Salonda bir on dakika kadar konuştuktan sonra Danglars'ı bir pencere aralığına götürmenin yolunu bulmuş, orada iyi bir girişten sonra babasının gidişinden bu yana yaşamındaki güçlükleri açıklamıştı. Babası gittiğinden beri bir oğul gibi karşılandığı bankacının evinde, bir insanın her zaman sevginin kaprislerinden önce araması gereken tüm mutluluk güvencelerini bulduğunu, sevgiye gelince onu da Matmazel Danglarsin güzel gözlerinde bulma mutluluğuna eriştiğini söylüyordu.
Danglars büyük bir dikkatle dinliyordu, iki üç gündür bu açıklamayı bekliyordu, sonunda açıklama geldiğinde gözleri Morcerfi dinlerken ne kadar kaygılı ve bulutluysa, bu kez tam tersine o kadar ferahlamıştı.
Yine de genç adamın önerisini ona birkaç bilinçli uyarıda bulunmadan kabul etmek istemedi.
"Mösyö Andrea," dedi ona, "evliliği düşünmek için biraz genç değil misiniz?"
"Hayır mösyö," diye yanıt verdi Cavalcanti, "en azından öyle olduğunu sanmıyorum: İtalya'da büyük sinyorlar genelde genç evlenirler; bu mantıklı bir âdettir.

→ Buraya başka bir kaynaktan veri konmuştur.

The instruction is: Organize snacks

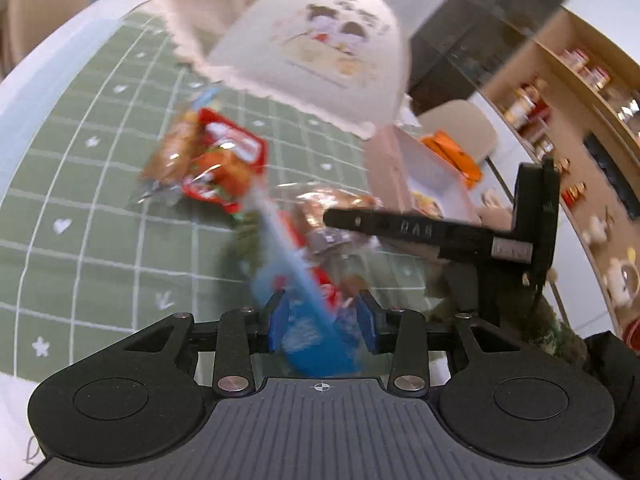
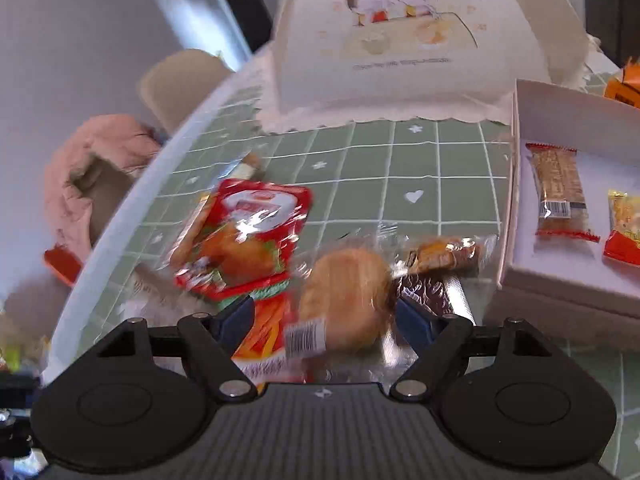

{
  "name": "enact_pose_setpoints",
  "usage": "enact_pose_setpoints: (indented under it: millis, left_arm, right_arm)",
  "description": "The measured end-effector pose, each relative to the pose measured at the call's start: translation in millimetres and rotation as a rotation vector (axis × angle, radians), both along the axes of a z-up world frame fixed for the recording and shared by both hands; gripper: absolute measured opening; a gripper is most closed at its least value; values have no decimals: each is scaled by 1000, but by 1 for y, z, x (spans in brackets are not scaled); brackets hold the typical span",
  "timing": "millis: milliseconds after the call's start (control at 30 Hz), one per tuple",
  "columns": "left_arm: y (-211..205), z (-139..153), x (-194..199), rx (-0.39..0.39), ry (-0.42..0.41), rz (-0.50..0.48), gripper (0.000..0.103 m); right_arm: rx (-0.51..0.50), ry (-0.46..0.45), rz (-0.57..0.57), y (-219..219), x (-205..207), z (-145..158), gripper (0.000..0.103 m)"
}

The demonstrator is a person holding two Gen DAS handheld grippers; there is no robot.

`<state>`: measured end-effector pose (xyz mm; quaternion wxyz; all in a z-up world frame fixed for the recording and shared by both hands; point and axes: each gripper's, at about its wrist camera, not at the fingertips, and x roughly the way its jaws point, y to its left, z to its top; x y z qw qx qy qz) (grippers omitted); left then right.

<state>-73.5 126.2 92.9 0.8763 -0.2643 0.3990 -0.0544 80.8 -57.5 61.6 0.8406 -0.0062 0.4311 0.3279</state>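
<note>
Snacks: loose wrapped packets lie in a small heap on the green grid-patterned tabletop [image 2: 400, 168], left of a white box [image 2: 568, 120].
Red packet: a red pouch [image 2: 256, 232] with a fried-food picture lies at the left of the heap, partly over other wrappers.
Round cake: a clear-wrapped round cake [image 2: 344, 296] with a barcode label lies just beside the red pouch.
Brown packet: a dark brown wrapper [image 2: 428, 284] lies to the cake's right, close to the box wall.
Box contents: a brown bar [image 2: 558, 188] in a clear wrapper and a yellow-red packet [image 2: 624, 220] lie flat inside the box, apart from each other.
Cover: a white dome cover [image 2: 400, 40] printed with two cartoon children stands on the tabletop behind the heap.
Left hand-held gripper [image 1: 324, 322]: its blue pads pinch a blue packet [image 1: 312, 344], blurred, above the tabletop.
Right hand-held gripper [image 2: 326, 316]: jaws spread wide, one on each side of the round cake; no pad presses on it.
Background: shelves [image 1: 580, 92] with jars show at the right of the left view; a pink cloth [image 2: 100, 160] lies off the tabletop edge.
</note>
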Motion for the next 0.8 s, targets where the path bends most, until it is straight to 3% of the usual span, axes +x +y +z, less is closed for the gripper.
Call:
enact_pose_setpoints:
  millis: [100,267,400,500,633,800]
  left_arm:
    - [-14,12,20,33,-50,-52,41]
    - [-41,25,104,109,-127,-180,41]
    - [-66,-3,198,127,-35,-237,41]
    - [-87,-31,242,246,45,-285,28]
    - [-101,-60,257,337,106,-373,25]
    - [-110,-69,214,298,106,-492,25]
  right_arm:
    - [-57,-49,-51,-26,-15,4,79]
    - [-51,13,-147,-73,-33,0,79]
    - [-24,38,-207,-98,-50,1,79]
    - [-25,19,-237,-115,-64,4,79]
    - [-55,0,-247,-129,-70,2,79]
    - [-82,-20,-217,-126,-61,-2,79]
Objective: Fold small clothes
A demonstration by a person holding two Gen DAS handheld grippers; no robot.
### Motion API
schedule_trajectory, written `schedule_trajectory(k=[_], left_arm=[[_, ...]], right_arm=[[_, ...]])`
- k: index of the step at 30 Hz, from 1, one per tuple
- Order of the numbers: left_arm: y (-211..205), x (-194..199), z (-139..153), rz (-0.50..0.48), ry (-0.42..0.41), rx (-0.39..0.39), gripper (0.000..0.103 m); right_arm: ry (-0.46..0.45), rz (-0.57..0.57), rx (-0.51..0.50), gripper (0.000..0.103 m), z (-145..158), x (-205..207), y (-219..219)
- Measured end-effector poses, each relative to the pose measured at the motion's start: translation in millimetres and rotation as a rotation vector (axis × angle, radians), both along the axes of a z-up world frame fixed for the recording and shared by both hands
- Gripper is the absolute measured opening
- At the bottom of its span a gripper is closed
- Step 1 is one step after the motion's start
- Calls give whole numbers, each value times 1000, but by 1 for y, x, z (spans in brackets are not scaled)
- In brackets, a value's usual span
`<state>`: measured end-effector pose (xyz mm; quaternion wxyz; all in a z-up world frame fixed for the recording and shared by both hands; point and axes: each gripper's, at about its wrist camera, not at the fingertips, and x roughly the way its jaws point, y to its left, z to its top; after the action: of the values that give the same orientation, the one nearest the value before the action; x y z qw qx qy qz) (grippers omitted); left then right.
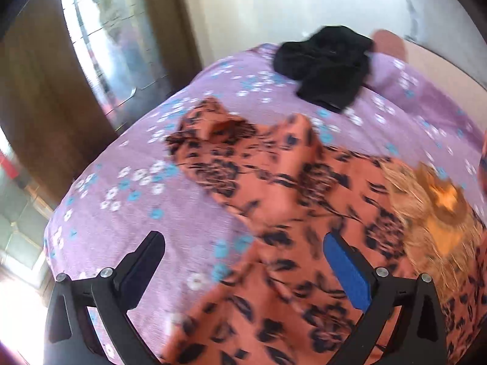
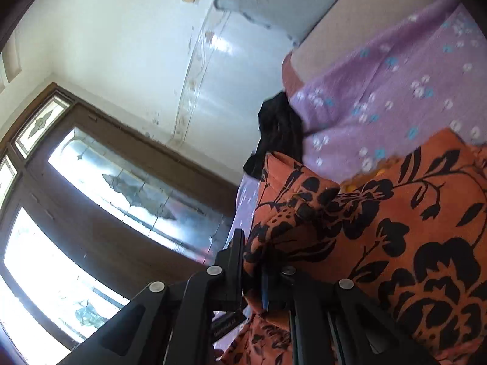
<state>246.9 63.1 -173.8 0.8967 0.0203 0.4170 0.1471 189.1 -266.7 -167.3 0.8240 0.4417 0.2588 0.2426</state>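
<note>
An orange garment with a black flower print (image 1: 283, 200) lies rumpled on a purple flowered bedsheet (image 1: 127, 188). My left gripper (image 1: 243, 243) is open and empty just above the garment's near edge. A black garment (image 1: 328, 64) lies crumpled at the far side of the bed. In the right wrist view my right gripper (image 2: 252, 258) is shut on a lifted fold of the orange garment (image 2: 380, 219). The black garment (image 2: 278, 127) shows behind it at the bed's edge.
A wooden door with glass panes (image 1: 100, 48) stands left of the bed and also shows in the right wrist view (image 2: 100, 182). A white wall (image 1: 289, 3) is behind the bed. A yellow-orange embroidered patch (image 1: 438, 213) sits on the garment at right.
</note>
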Motion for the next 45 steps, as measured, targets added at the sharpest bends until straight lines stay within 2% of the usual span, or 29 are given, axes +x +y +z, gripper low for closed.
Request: schedule_trajectory(k=[1,2,3,4,6,9,14,16,18,19,20,21,24,26,27,29,30,31,33,34,36,37,38,40,41,43,45], left_arm=[[12,1,0,32,0,-11,103],[24,0,0,63,2,-20,103],[34,0,-1,90,4,-32,103],[41,-1,-2,109,7,-47,103],[51,-3,-3,137,13,-73,103],[49,-5,-4,125,8,-121,103],[17,-3,-9,-46,33,-230,103],[-1,-1,-15,-136,75,-264,98],[-18,5,-28,-202,147,-282,85],[-25,8,-38,-222,190,-292,66],[-30,10,-46,-236,227,-303,42],[-35,12,-53,-246,253,-306,34],[-46,12,-54,-259,225,-248,24],[-52,10,-50,-265,197,-215,13],[-53,11,-49,-266,185,-210,12],[-50,11,-44,-261,158,-217,10],[-46,12,-42,-255,143,-214,10],[-42,13,-39,-244,126,-202,9],[-35,15,-33,-202,93,-167,9],[-29,16,-31,-190,82,-177,9],[-13,22,-29,-185,102,-281,15],[0,26,-28,-169,116,-348,30],[17,27,-24,-130,103,-405,56],[57,21,-13,-6,7,-467,75],[81,18,-6,83,-51,-466,75],[120,15,1,205,-113,-472,75],[154,19,-5,295,-116,-522,75]], right_arm=[[20,44,2,31,-5,6,15],[40,83,10,65,-10,10,26],[44,103,23,81,-14,7,35],[21,114,41,89,-15,4,39],[-12,130,53,89,-14,1,42],[-8,46,18,89,-9,-6,29],[129,-121,-159,84,-3,-22,-21],[186,-165,-191,82,-5,-30,-43],[239,-212,-194,81,-11,-38,-67],[265,-237,-194,78,-15,-40,-80],[283,-257,-185,76,-19,-43,-91],[294,-265,-164,75,-24,-46,-102],[344,-220,-124,67,-39,-47,-117],[388,-183,-126,57,-52,-42,-115],[426,-169,-143,56,-62,-38,-113],[571,-162,-244,56,-85,-29,-107],[621,-160,-301,52,-95,-25,-105],[621,-171,-342,38,-96,-25,-103],[603,-165,-353,37,-89,-27,-103],[597,-156,-353,37,-89,-28,-103],[609,-151,-343,37,-94,-30,-104],[610,-153,-333,37,-96,-31,-105],[609,-154,-329,37,-97,-32,-105],[608,-151,-339,37,-96,-32,-105],[606,-150,-346,38,-96,-32,-105],[601,-151,-363,38,-94,-33,-101],[593,-146,-373,41,-93,-32,-98]])
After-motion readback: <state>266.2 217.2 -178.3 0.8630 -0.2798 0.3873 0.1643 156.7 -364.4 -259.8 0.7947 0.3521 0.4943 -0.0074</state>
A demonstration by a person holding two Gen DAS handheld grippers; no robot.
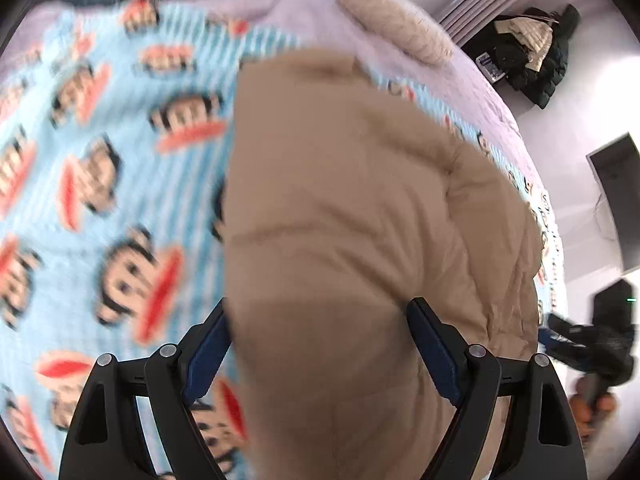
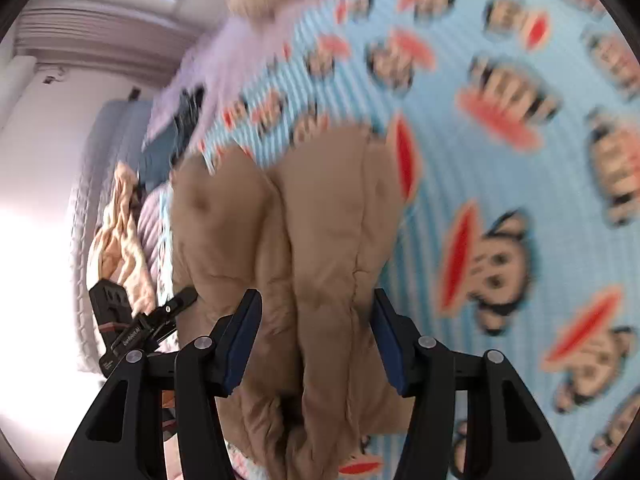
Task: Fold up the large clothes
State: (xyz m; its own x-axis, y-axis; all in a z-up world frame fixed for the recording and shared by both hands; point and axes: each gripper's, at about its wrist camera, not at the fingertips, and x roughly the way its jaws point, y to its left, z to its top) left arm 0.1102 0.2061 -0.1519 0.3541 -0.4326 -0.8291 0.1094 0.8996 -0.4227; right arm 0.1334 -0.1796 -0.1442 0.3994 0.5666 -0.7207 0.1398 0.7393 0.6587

Yaşam o kadar rastlantıya bağlıdır ki mutluluğu yanımızdan geçerken yakalamak gerekir."
"Şimdi mösyö," dedi Danglars, "beni onurlandıran önerilerinizin karım ve kızım tarafından kabul edildiğini düşünsek de yararlarını tartışmayacak mıyız? Bana kalırsa sadece babalar kızlarının mutluluğu için uygun biçimde davranmayı bilirler, bu önemli bir pazarlıktır."

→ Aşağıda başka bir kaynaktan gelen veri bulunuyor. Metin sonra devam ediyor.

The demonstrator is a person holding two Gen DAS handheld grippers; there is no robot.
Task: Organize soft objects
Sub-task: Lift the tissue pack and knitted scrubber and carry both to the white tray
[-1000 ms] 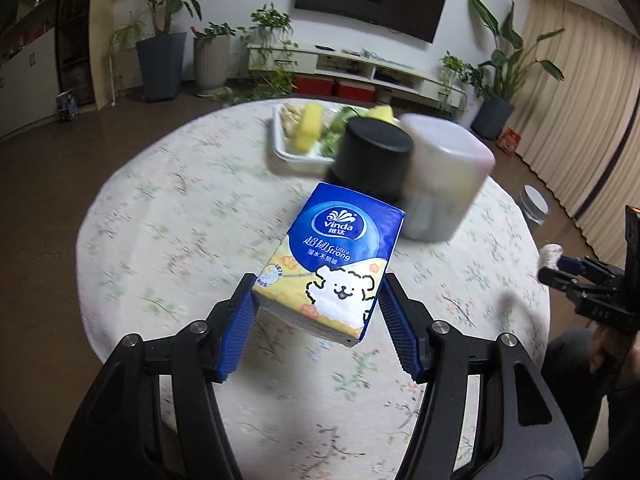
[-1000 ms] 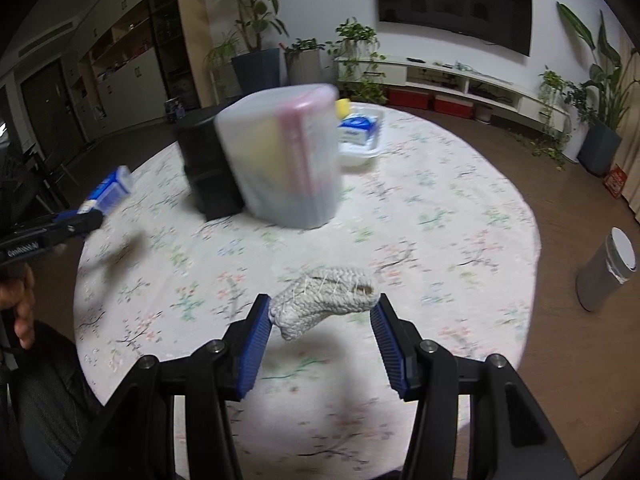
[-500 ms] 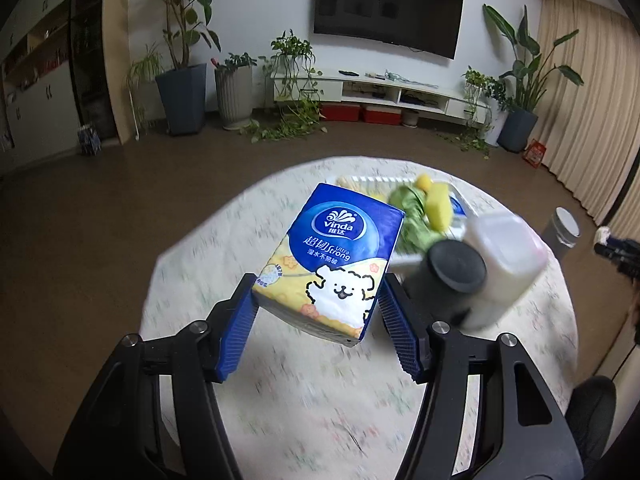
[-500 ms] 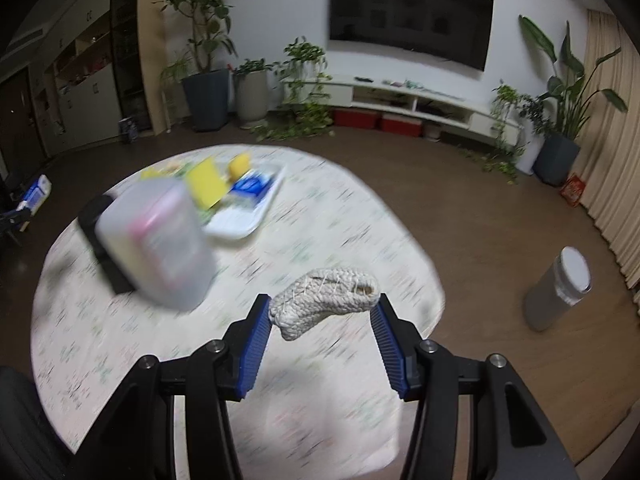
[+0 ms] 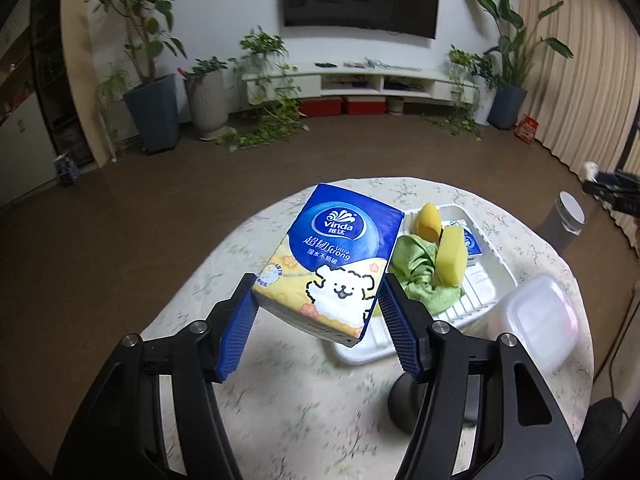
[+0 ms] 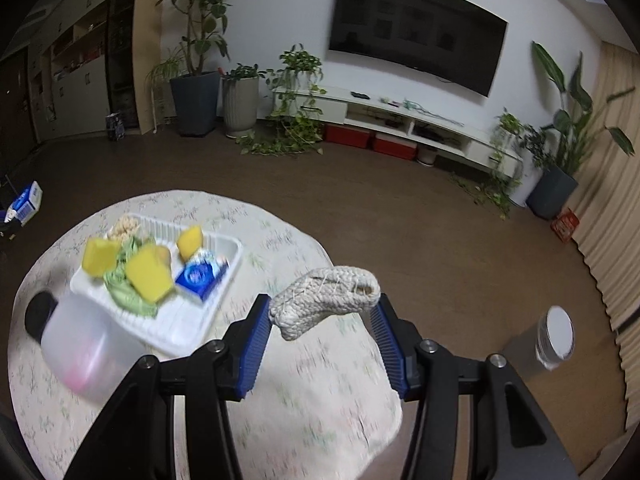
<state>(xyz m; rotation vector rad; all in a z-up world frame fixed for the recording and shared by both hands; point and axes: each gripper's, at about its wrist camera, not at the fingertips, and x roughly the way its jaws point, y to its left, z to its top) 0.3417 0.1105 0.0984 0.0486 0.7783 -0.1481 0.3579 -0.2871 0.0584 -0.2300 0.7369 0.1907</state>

"Mösyö, babam akıllı, görgülü ve bilge bir adamdır. Benim Fransa'ya yerleşme isteği duyabileceğimi tahmin etti: giderken bana kimliğimi saptayan tüm belgelerle birlikte onun hoşuna gidecek bir seçim yapmam durumunda evlendiğim günden başlamak üzere yüz elli bin franklık bir gelir bıraktı. Bu bildiğim kadarıyla babamın gelirinin dörtte biridir."

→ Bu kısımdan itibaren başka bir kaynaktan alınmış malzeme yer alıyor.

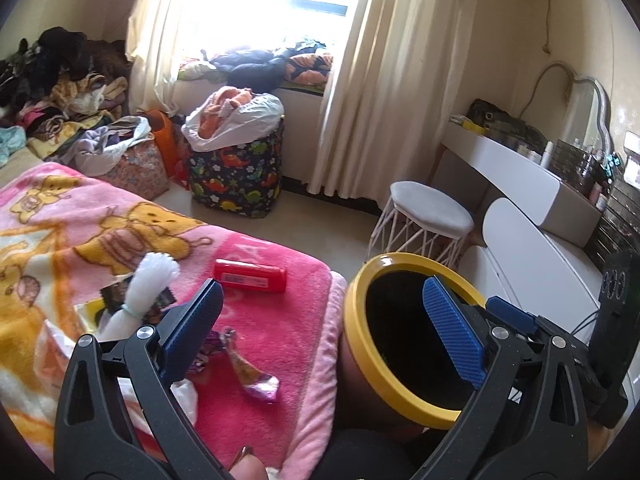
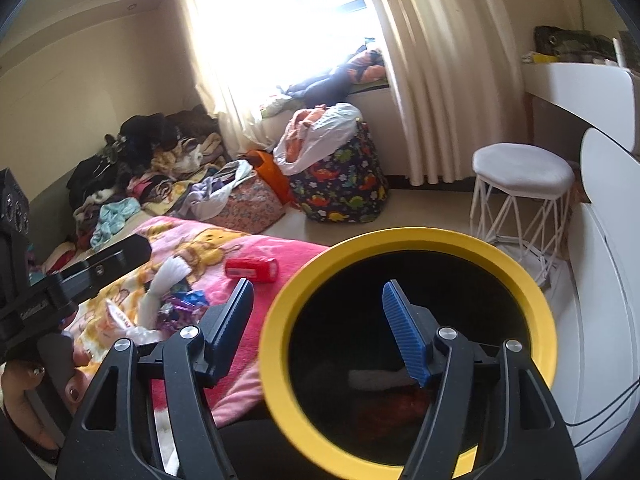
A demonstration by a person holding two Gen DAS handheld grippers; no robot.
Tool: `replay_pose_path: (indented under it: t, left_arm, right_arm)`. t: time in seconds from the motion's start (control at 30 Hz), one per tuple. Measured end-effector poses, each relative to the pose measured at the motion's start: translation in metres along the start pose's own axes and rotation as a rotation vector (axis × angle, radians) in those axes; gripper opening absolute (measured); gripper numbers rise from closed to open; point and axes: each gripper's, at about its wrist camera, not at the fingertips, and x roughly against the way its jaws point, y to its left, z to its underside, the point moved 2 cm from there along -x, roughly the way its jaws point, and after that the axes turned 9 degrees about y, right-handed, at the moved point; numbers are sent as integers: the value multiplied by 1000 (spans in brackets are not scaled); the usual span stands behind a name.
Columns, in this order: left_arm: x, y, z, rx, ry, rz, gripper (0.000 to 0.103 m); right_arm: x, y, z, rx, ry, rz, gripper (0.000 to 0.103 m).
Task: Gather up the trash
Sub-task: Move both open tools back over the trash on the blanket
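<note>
The step in hand looked like a drop into the bin (image 2: 404, 248): the right gripper (image 2: 316, 332) hung over the yellow rim with its fingers (image 2: 404, 332) spread wide and nothing between them, one finger above the dark mouth and the other just outside the rim, over the pink blanket (image 2: 256, 304). Some pale and reddish scraps lay at the bottom of the bin, too dim to name. The left gripper (image 1: 324, 332) was likewise open and empty, one finger over the bin's mouth, the other over the bed; a hand (image 2: 36, 396) on its handle showed in the right view. The trash not yet gathered lay on the blanket, all on the side of the bin where the bed was: a red pack (image 1: 251, 275) nearest the bin, a purple wrapper (image 1: 260, 380) near the bed's edge, more crumpled purple foil (image 2: 184, 302) beyond it, and a white tied bundle (image 1: 150, 292) farthest from the bin. The next move, as I judged it, called for swinging an open gripper away from the bin to the bed, lowering the fingers astride one piece, the red pack or the wrapper being handiest, and closing gently, since the soft blanket could bunch up between the fingers.
</note>
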Motion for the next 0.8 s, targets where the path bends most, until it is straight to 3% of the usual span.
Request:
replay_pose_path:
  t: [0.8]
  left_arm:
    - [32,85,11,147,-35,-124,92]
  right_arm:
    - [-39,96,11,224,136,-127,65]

"Ben," dedi Danglars, "her zaman kızıma evlenirken beş yüz bin frank vermeyi düşündüm, o benim tek mirasçımdır."
"Pekala!" dedi Andrea, "gördüğünüz gibi, isteğim Barones Danglars ve Matmazel Eugenie tarafından geri çevrilmezse, her şey çok iyi olacak. Böylece yüz yetmiş beş milyonluk bir gelire sahip olacağız. Şöyle bir şey varsayalım, markiden gelir yerine anaparayı alayım, -bu kolay olmayacak biliyorum, ama olabilir- siz de bize iki ya da üç milyon verirsiniz, becerikli ellerde iki üç milyon her zaman yüzde on kâr getirir."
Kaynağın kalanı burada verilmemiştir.